Eufemismen en ouderdom
Riemer Reinsma
Deze maand verschijnt bij uitgeverij Het Spectrum een pocket van Riemer Reinsma over eufemismen: verhullende woorden voor zaken die in klare taal uitgedrukt te hard aankomen. Van de vele onderwerpen die in het boek aan bod komen, neemt Onze Taal de passage op over verbloemende taal voor ‘ouderdom’. Een korte voorpublikatie.
Oude mensen hebben heel lang - en dat was óók al een eufemisme - bejaarden geheten, maar sinds kort zijn de termen ouderen en senioren (seniores is Latijn voor ‘ouderen’) in opkomst. Ouderen (Engels: elderly) is prettig vaag: ouder dan wat? In beginsel lijkt de grens te liggen bij zestig of hoger, maar dat wordt er niet bij gezegd. In het Engels is het eufemisme nog wat verfijnder, men spreekt er van senior citizens; dat laatste woord roept de gedachte op dat de ouderen allemaal nog maatschappelijk actief zijn. Amerikaanse bejaarden worden ook golden-agers genoemd - het mooiste komt aan het eind.
Een vorige generatie Nederlanders bezigde nog wel eens de deftige uitdrukking ‘hij is van geposeerde leeftijd’, maar de Hedendaagse Van Dale vermeldt die al niet meer. Jammer. Geposeerd betekent ‘bezadigd’, en de uitdrukking meldt dus alleen dat iemand zijn wilde haren kwijt is; over ziekte en gebreken wordt gezwegen. Nog flatteuzer klinken op leeftijd, van rijpere leeftijd of gerijpt, waarmee de ouderdom als het ideale levensstadium wordt afgeschilderd. In Britse kledingadvertenties richt de tekst zich tot de ‘rijpe vrouw’. Mensen onder de zestig of zeventig zijn nog niet rijp! Het onbenulligste eufemisme is in dit verband de zinsnede ‘Ze is niet zo jong meer als ze was’, oftewel niet meer zo piep. Niemand is meer zo jong als hij was. Het bedrijfsleven, dat de geposeerde, rijpere en niet meer zo jonge medemens in eerste instantie als klant wil zien, spreekt graag van de silver market, onder verwijzing naar de op die leeftijd meest voorkomende haarkleur. Amerikaanse adverteerders gaan nog een stap verder; een verzekeringsmaatschappij raadt bejaarden aan zich voor te bereiden op de gouden jaren.

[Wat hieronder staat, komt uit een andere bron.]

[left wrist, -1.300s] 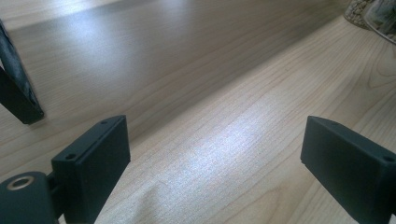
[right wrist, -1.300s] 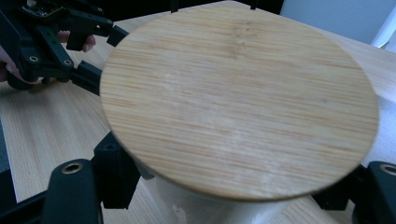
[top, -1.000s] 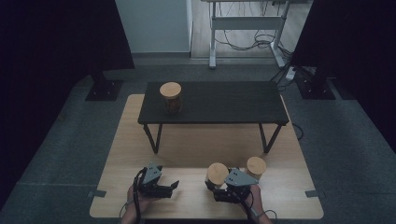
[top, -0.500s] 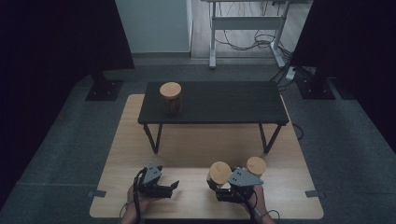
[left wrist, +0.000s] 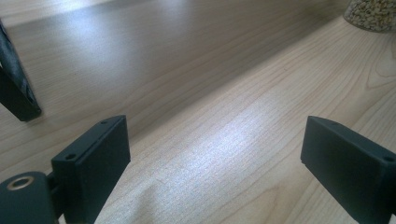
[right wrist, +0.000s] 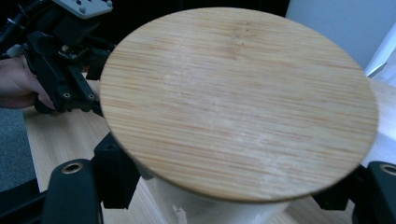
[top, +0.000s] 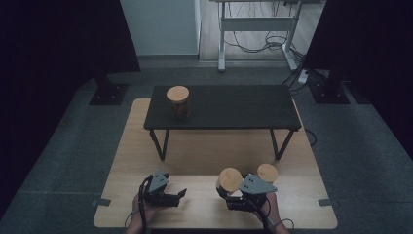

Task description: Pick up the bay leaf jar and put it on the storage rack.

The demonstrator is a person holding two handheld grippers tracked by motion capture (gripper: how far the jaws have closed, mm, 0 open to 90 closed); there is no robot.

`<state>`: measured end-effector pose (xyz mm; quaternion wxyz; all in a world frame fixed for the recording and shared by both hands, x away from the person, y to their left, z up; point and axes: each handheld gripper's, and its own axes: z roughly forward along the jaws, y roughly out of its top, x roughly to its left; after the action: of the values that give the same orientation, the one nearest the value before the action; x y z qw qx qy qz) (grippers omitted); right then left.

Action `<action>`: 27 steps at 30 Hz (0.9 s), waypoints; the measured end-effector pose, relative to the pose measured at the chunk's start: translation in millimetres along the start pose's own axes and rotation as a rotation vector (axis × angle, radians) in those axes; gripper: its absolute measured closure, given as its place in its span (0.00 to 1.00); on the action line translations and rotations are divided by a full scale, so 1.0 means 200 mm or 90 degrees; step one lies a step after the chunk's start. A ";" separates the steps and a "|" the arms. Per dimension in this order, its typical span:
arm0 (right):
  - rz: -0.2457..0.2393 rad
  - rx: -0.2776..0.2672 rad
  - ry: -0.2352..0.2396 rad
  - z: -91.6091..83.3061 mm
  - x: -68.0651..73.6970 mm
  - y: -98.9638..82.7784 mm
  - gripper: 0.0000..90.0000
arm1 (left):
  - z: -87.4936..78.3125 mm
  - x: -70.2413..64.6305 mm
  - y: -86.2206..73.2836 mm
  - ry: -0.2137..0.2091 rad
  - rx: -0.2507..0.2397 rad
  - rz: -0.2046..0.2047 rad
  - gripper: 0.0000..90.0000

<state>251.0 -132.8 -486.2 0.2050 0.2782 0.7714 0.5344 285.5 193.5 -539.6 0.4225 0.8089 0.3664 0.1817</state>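
Note:
A jar with a round bamboo lid (right wrist: 238, 102) and a pale body stands between the jaws of my right gripper (right wrist: 229, 205), which is shut on it. In the high view that jar (top: 230, 178) is at the front of the wooden platform, with the right gripper (top: 229, 195) just behind it. A second lidded jar (top: 267, 172) stands close to its right. My left gripper (top: 181, 196) rests to the left, open, jaws toward the jars. In the left gripper view its jaws (left wrist: 210, 158) are wide apart over bare wood.
A low black table (top: 234, 109) stands on the wooden platform (top: 204, 151) and bears a third lidded jar (top: 178, 101) near its left end. One table leg (left wrist: 16, 93) and a jar's grain-filled base (left wrist: 373, 14) show in the left gripper view.

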 end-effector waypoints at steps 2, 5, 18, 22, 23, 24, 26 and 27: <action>-0.001 -0.003 0.001 0.00 0.00 0.01 0.28 | 0.00 0.00 0.00 0.000 -0.001 0.000 0.09; -0.002 -0.007 0.003 -0.01 0.00 0.02 0.28 | 0.00 0.00 0.00 -0.001 -0.002 -0.001 0.09; -0.017 -0.019 -0.001 -0.03 -0.01 0.10 0.28 | 0.00 0.00 0.00 -0.002 0.000 0.000 0.09; -0.017 -0.021 -0.001 -0.03 -0.01 0.11 0.28 | 0.01 -0.01 0.00 -0.002 0.000 0.000 0.09; -0.017 -0.021 0.000 -0.03 -0.01 0.11 0.28 | 0.00 -0.01 0.00 -0.002 0.000 -0.001 0.09; -0.018 -0.022 0.000 -0.03 -0.02 0.11 0.28 | 0.00 0.00 0.00 -0.001 0.001 0.000 0.09; -0.018 -0.022 0.000 -0.04 -0.02 0.12 0.28 | 0.00 0.00 0.00 -0.001 0.000 -0.001 0.09; -0.018 -0.023 -0.001 -0.04 -0.02 0.12 0.28 | 0.00 0.00 0.00 0.000 0.000 -0.001 0.09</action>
<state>254.4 -133.9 -460.6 0.2178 0.2640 0.7651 0.5454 285.5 193.1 -539.8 0.4228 0.8085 0.3669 0.1815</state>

In het Nederlandssprekende deel van België circuleert al enkele decennia de term derde leeftijd, een vertaling van het Franse troisième âge. De term is gebaseerd op het Franse idee om de verschillende leeftijdscategorieën gewoon te nummeren - dat maakt de aanduiding voor de bejaarden wat minder beladen. De eerste leeftijd is de kindheid, de tweede de (rijpere) jeugd. Met de derde leeftijd is het overigens net als met de Derde Wereld: niemand heeft het ooit over de nummers een en twee.
Een tehuis voor bejaarden die niet meer voor zichzelf kunnen zorgen, heet in versluierende taal een rusthuis of verpleeghuis. ‘Moeder is niet oud, ze is alleen maar moe’ respectievelijk ‘ziek’. De seniorenflat is de rechtmatige opvolger van de bejaardenflat.
Als het even kan, wordt ook het bijvoeglijk naamwoord oud vermeden, ‘Opa is 88 jaren jong’, heet het dus. Opa is stokoud, maar dat zou je niet zeggen als je hem ziet.
Nederland is flink aan het vergrijzen. De FNV ruikt een prachtige kans en heeft al meegedeeld dat zij discriminatie op grond van leeftijd wil tegengaan. De vakcentrale roept oudere werknemers dan ook op zich te organiseren ten behoeve van ‘een leeftijdsdynamisch personeels- en functiebeleid’. Dat is mooi gezegd. Het eufemisme slaat twee vliegen in één klap. De senioren krijgen een waas van dynamiek, van jeugdigheid dus eigenlijk, en er wordt zo'n beetje aangegeven dat het personeelsbeleid moet worden ‘meegerekt’ met de klimmende jaren van de werknemer.